This thesis presents the design, implementation and assessment of a quasi real-time single-channel frame-by-frame SS-based AVS algorithm that could be used for a hearing aid. Two methods of voice activity detection (VAD) for the algorithm are assessed in this document: energy/zero-crossing-rate VAD (EZVAD) and entropy VAD (EVAD). Since SS can only make an estimate of the spectrum of the interfering sounds during breaks in the target voice, VAD is necessary to detect periods in the input signal where the target voice may be absent. A computationally simple fundamental frequency estimator (FoE) that also tracks the gradient of the fundamental frequency, fo, of each frame is also designed and tested. The function of the FoE is to facilitate voice segregation when the interfering sounds are pitched sounds.

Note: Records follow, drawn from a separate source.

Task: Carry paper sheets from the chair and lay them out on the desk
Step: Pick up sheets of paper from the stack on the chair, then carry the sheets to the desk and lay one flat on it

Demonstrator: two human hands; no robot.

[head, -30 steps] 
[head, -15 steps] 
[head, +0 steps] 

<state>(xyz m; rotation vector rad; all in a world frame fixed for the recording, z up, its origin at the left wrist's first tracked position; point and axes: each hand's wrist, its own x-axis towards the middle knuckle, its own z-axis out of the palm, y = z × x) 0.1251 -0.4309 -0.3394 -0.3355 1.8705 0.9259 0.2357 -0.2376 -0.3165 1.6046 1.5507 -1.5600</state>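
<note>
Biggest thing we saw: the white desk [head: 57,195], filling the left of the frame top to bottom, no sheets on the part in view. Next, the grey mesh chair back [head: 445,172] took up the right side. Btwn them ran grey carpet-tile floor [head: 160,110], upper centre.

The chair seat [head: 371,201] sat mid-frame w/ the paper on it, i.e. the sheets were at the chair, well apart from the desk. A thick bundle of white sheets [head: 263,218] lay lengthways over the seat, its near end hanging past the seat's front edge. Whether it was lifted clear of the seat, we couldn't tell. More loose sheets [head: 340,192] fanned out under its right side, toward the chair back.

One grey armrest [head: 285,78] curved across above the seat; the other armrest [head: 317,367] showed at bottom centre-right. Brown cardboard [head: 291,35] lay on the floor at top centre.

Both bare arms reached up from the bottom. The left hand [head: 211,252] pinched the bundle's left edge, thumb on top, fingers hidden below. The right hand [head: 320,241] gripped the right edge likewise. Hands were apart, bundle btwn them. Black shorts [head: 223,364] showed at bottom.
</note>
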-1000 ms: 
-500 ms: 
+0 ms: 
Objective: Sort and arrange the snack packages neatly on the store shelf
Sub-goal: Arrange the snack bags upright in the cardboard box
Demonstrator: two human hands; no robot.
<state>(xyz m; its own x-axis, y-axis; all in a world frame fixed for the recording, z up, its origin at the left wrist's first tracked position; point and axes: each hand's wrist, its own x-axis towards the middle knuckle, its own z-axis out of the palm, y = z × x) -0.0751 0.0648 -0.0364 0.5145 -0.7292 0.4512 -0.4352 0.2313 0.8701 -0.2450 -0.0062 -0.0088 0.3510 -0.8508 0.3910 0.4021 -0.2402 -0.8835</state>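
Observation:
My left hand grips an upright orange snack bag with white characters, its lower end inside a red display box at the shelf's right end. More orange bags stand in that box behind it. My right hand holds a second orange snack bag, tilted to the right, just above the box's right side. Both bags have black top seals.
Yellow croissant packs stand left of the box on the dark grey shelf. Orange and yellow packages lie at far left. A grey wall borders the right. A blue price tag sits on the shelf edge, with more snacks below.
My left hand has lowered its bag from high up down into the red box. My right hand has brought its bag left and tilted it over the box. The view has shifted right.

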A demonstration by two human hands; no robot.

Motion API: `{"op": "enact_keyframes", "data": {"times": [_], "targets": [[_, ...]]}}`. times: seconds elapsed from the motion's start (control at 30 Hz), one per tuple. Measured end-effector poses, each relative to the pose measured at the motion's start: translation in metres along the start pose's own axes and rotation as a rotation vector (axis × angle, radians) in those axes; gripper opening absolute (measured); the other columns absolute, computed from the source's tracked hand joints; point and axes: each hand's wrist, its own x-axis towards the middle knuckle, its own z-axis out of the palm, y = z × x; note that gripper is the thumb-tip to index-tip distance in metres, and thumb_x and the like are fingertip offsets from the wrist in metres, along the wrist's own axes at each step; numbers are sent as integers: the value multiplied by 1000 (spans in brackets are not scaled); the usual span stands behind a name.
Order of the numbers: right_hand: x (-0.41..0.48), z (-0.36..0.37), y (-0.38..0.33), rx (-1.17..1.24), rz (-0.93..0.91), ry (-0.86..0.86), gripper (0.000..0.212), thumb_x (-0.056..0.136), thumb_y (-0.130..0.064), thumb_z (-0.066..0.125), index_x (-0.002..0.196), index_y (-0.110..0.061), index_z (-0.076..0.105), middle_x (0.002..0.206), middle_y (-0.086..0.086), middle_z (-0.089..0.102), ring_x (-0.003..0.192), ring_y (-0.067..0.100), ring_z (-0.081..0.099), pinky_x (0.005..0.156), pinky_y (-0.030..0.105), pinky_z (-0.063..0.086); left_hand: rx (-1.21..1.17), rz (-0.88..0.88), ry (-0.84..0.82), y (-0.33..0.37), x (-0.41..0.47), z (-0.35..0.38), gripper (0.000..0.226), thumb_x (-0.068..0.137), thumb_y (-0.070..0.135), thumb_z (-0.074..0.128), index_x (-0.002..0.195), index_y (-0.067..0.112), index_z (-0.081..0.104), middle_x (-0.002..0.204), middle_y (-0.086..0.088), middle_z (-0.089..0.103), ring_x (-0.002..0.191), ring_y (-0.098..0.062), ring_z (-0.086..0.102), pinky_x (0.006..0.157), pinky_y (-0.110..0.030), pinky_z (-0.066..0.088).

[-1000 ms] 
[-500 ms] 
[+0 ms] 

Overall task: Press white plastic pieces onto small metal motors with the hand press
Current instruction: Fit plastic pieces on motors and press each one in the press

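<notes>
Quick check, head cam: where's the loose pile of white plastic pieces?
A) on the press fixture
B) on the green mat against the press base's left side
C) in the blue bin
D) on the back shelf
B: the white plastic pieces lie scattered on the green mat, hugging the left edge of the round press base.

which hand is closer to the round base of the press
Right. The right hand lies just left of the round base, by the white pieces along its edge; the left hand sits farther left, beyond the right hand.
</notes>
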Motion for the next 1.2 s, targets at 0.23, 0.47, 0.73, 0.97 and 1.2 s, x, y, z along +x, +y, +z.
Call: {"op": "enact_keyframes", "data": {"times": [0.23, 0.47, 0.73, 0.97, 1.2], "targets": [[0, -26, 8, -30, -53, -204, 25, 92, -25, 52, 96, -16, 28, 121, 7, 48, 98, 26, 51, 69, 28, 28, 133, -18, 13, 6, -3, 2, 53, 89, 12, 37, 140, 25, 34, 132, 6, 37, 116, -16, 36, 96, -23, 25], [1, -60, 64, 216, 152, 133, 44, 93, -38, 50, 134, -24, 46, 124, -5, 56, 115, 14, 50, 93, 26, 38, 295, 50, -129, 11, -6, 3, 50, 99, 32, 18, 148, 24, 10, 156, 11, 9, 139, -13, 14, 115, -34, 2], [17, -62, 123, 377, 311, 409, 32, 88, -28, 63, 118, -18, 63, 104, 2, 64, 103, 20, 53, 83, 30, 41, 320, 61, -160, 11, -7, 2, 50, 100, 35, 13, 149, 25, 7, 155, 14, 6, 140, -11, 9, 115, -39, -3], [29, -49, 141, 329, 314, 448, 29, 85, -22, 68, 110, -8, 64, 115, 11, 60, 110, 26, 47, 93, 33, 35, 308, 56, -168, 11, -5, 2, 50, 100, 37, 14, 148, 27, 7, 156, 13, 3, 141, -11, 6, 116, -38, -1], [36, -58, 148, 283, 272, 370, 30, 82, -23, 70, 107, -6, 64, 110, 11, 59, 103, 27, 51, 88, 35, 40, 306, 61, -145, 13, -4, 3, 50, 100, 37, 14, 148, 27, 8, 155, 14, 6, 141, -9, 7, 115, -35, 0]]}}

Tests on a MATLAB implementation of tiie design showed that SS does perform well provided the interfering sounds are stationary. A problem is the persistence of "musical noise" in tiie output of the system. Techniques that significantly reduce musical noise can only be implemented on non real-time SS systems. Also, EVAD was found to be feasible only when the system is non real-time. The FoE was able to track the target voice of an utterance that was recorded in isolation, but only under certain constraints that are not practical in everyday situations. Hence, the final design comprised just a SS algorithm and an EZVAD. The conclusion drawn by this thesis is that a simple SS-based AVS algorithm that uses EZVAD can significantly reduce near-random stationary interfering sounds, as well as interfering sounds that consist of pure tones.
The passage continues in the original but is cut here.